Baby Refuses to Nurse
Archived Q&A and Reviews
- 7-week-old refuses to nurse
- 6-month-old has no interest in daytime nursing
- 7-month-old has starting refusing the breast
- 8-month-old's nursing strike
I'm looking for other mothers who have had similar difficulties breastfeeding. My fourth child is now 7 weeks old, and refuses to nurse. His tongue is short, his chin recedes, and his palate is very high. All this combines to make nursing very challenging. I've been pumping and feeding him expressed milk in bottles. My lactation consultants agree that he will likely figure it out as he gets stronger, hopefully by three months or so. I'd love to hear from mothers who have had similar experiences. AW
I had a very similar experience with my firstborn. His tongue was stuck to the roof of his mouth for the first 8 weeks or so of his life -- the lactation consultant had us using a bottle a couple of times a day, and a nipple shield whenever I tried to nurse, to force his tongue to stay down far enough so that he was actually able to latch on (my nipples were also pretty flat, which didn't help matters). It was very frustrating, and took a long time for us to figure out. I remember that when my son was 6 weeks old, my husband comforted me by telling me that I was 25% of the way to 6 months, and that I could quit then if I wanted. But what do you know, sometime between 2 and 3 months, we were slowly able to lose the nipple shield; by 3 months my son could nurse comfortably without it in any situation, including in public. And by 6 months, there was no way I wanted to quit; nursing was so easy, and so convenient (no bottles and formula to bring), that I couldn't imagine feeding my son without it. It just took a lot of persistence in the beginning. Basically, I was just stubborn enough to keep at it until my son (and I) figured it out. Karen
I had the same problem with my nearly four week old. One of the postpartum nurses recommended using a Medela silicon nipple shield - it elongates the nipple for easier latching.
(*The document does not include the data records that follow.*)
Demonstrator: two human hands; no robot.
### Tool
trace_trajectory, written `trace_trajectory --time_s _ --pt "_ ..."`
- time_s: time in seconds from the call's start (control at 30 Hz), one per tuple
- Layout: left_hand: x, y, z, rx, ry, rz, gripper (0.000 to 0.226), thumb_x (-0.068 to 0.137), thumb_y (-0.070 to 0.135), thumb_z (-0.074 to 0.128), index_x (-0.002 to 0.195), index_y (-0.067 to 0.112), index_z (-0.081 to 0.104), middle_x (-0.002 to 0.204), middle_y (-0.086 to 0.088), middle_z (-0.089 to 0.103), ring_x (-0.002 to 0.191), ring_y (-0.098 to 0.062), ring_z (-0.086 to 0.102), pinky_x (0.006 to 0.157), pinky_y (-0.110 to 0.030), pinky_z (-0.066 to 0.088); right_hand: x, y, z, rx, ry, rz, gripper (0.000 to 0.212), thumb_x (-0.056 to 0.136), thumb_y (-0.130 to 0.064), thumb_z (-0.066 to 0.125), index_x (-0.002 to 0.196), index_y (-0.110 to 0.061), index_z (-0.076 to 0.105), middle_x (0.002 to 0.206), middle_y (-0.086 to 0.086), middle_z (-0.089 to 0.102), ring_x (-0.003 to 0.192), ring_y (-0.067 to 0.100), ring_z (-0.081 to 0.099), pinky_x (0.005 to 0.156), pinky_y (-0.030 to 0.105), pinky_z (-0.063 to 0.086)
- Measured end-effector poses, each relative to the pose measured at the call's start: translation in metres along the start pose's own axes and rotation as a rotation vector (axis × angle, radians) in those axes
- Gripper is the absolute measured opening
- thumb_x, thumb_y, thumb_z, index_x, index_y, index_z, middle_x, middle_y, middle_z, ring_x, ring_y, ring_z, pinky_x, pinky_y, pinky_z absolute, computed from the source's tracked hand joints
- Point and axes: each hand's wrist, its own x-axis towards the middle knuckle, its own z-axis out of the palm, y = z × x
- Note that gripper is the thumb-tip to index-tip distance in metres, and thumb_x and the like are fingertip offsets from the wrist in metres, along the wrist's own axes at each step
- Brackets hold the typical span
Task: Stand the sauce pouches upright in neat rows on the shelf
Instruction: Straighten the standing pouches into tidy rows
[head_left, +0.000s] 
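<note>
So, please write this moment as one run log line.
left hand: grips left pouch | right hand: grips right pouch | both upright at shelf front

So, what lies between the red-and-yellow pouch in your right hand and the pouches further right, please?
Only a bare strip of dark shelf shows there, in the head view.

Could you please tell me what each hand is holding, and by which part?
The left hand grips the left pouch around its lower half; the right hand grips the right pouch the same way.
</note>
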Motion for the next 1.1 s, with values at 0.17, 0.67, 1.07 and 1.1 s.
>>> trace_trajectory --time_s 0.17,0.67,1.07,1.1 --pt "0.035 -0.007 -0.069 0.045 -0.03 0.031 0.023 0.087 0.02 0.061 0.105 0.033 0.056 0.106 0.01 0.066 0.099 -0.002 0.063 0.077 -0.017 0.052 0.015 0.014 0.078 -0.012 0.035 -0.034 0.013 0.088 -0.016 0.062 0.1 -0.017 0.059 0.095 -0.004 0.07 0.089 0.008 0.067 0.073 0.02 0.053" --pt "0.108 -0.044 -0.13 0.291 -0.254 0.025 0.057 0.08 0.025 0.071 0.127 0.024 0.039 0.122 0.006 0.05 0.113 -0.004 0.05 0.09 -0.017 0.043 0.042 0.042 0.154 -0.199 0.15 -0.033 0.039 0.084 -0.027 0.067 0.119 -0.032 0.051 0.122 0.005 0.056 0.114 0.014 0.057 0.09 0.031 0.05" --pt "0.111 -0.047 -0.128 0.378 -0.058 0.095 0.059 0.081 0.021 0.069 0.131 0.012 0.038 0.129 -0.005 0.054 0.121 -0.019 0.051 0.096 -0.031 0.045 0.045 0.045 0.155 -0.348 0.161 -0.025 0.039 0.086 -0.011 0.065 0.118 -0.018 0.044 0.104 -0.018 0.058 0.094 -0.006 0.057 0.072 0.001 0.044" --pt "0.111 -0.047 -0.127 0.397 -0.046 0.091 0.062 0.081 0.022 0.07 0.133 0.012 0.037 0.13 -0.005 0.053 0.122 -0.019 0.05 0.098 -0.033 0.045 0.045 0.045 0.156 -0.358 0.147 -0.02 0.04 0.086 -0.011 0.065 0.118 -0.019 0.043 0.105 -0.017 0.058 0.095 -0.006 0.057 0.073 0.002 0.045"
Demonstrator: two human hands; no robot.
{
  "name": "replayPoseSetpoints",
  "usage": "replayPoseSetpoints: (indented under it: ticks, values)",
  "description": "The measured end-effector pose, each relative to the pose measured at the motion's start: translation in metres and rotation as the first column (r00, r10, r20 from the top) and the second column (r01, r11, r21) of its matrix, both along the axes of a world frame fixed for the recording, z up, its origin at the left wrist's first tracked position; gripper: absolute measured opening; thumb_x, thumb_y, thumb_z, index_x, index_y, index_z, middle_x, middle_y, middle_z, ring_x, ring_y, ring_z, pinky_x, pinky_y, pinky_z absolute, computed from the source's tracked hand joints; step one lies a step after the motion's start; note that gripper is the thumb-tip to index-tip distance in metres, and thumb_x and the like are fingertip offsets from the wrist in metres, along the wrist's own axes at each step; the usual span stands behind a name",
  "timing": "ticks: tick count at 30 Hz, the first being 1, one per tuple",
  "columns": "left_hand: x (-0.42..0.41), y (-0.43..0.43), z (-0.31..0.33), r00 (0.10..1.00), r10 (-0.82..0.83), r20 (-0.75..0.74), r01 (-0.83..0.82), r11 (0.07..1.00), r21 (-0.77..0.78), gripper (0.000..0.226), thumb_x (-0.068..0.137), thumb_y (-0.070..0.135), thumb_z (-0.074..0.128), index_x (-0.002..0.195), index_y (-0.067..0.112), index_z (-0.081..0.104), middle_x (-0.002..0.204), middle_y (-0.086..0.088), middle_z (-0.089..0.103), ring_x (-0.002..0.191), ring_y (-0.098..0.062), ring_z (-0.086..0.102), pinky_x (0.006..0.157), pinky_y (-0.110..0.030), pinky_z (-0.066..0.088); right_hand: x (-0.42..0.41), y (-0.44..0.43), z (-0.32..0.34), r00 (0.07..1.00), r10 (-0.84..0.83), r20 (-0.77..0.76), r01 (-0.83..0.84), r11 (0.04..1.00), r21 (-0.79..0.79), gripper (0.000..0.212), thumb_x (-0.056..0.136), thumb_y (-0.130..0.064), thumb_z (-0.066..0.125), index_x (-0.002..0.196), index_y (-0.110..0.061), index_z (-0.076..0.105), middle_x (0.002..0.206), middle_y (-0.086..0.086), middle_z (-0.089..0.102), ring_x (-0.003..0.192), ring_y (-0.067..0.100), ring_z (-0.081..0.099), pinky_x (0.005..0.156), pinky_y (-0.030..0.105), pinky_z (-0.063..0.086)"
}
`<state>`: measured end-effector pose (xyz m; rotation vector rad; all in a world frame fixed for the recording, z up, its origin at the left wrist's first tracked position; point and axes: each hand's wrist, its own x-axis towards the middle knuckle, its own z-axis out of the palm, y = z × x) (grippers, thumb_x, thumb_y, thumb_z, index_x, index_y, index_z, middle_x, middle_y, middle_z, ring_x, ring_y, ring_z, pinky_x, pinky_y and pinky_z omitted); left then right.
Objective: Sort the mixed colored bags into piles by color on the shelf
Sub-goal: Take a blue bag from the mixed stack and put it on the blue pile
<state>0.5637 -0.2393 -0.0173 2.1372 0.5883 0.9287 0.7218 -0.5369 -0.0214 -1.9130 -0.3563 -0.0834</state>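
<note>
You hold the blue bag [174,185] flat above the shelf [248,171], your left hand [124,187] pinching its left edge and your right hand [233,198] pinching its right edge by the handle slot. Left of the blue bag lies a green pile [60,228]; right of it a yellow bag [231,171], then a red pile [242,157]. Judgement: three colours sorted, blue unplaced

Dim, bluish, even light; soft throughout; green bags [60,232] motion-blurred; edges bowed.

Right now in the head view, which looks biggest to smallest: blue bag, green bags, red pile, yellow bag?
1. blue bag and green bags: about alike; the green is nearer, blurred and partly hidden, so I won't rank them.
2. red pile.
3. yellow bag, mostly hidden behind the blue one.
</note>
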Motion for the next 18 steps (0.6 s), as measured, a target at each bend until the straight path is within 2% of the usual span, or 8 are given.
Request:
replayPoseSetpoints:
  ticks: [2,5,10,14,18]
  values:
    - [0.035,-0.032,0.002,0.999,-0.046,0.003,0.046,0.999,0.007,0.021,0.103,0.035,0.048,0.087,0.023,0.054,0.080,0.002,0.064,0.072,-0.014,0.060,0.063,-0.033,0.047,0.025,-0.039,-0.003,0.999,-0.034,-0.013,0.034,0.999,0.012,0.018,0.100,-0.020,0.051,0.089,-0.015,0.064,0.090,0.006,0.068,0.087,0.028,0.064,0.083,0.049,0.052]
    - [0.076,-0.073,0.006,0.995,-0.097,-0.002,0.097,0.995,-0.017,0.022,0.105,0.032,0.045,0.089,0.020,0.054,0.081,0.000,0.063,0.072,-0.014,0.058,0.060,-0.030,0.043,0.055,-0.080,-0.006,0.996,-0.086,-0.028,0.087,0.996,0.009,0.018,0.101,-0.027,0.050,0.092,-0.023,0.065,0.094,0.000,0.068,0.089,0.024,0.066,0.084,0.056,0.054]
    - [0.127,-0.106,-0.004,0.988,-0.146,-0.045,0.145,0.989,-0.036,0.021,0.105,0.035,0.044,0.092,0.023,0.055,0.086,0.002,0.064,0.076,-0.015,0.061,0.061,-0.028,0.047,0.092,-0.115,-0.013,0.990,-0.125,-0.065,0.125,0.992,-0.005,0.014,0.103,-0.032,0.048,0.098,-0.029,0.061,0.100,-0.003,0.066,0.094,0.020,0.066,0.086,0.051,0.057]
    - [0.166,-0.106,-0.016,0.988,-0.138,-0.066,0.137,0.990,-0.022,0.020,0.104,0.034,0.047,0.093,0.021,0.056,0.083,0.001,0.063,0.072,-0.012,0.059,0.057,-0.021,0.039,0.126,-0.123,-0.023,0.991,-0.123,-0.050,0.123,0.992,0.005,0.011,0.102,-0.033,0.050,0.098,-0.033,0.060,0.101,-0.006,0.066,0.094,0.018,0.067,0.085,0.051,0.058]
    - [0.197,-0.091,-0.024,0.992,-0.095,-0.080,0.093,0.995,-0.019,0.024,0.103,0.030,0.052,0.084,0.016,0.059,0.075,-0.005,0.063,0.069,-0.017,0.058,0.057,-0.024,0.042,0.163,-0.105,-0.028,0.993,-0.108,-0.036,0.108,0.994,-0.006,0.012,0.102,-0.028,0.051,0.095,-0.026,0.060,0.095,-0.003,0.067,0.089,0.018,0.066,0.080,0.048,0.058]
It worked well for us. Good luck and congratulations! Shirley
My six month old (nearly 20lb) son now only likes to nurse at bedtime and in the middle of the night. He isn't really even interested in nursing first thing in the morning. He is on solids during the day while I'm at work - 2 oz. breast milk mixed with a fruit or vegie and some rice cereal. He has this a couple of times a day. My concern is that he isn't getting enough milk for a growing babys bones and development. Does anyone know how much milk he still needs at this point? In addition, my milk supply is beginning to diminish and at some point I may need to supplement with formula. Also, can anyone address dealing with the emotions (some sadness) that come with a baby having little interest in nursing? Thanks for any advice.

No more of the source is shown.